Republicans have argued Democrats could raise the bill through reconciliation, which needs only a simple majority to pass the Senate. Democrats, who worked with the Trump administration to raise the debt ceiling, are reluctant to go it alone and be tagged as solely responsible for any exploding debt.
The standoff is creating angst for federal agencies that need stopgap funding in place by Oct. 1; Congress has failed to send the president any fiscal 2022 appropriations bills. And while neither party wants a lapse in federal funding, a failure by Congress to decouple it from the debt hike may force one.
Democrats are also likely to attach $14 billion to the continuing resolution sought by the White House for aid in response to Hurricane Ida and other recent natural disasters. The push for relief is seen as having bipartisan support in both chambers.
Sen. John Kennedy (R-La.), whose state was hit hard by Ida and had his own garage destroyed by a fallen tree, said last week he might back a CR-debt package with storm aide because it’s so desperately needed. But, he added, there are not nine other Senate Republicans who would support it and allow it to clear the Senate.
The Senate Appropriations Committee, meanwhile, had planned on advancing more spending bills this week, but expected markups were scrapped because the parties have been unable to agree on funding levels.
“Chairman [Patrick] Leahy [D-Vt.] had hoped to consider additional bills in the Appropriations Committee next week, but unfortunately his Republican colleagues have decided to block movement on any additional appropriations bills until there is a budget agreement,” a committee spokesman said late last week.

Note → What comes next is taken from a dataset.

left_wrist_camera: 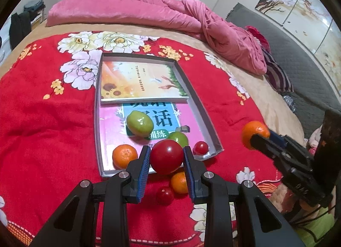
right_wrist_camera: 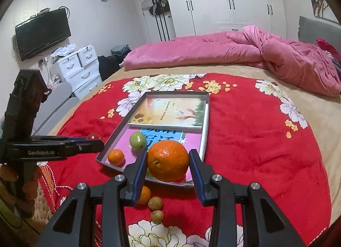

The panel had been eyeing action on the Transportation-Housing-Urban Development and Commerce-Justice-Science bills. However, Sen. Richard Shelby (R-Ala.), the chamber’s top GOP appropriator, warned last week all GOP appropriators would oppose the bills in committee until there is a “full bipartisan agreement” on overall funding. With the Senate panel split 50-50, united Republican opposition would in effect keep the bills from reaching the floor.
A Leahy aide said the chair has “been calling for bipartisan, bicameral negotiations to establish topline spending between defense and nondefense programs, and he will continue to press for progress on this front. But the committee has work to do in the meantime, and it should be doing it.”
Republicans have been frustrated that congressional Democrats and the Biden administration are seeking a more than 15 percent increase in spending for domestic agencies next year, while keeping national security spending largely flat.
The House for its part has cleared 10 of its 12 appropriations bills, including the Energy-Water and Interior-EPA bills, with spending largely in line with the White House request.
The Senate earlier this year did move three bills in committee, among them the energy legislation, where there was bipartisan support for more funding for the Energy Department and Army Corps of Engineers water projects (Greenwire, March 24).
The impasse will send spending negotiations behind closed doors in coming weeks, likely resulting in the latest in a series of late-year omnibus spending packages to fund federal agencies.
Schedule: The Rules hearing is Monday, Sept. 20, at 12 p.m. in H-313 Capitol and via webcast.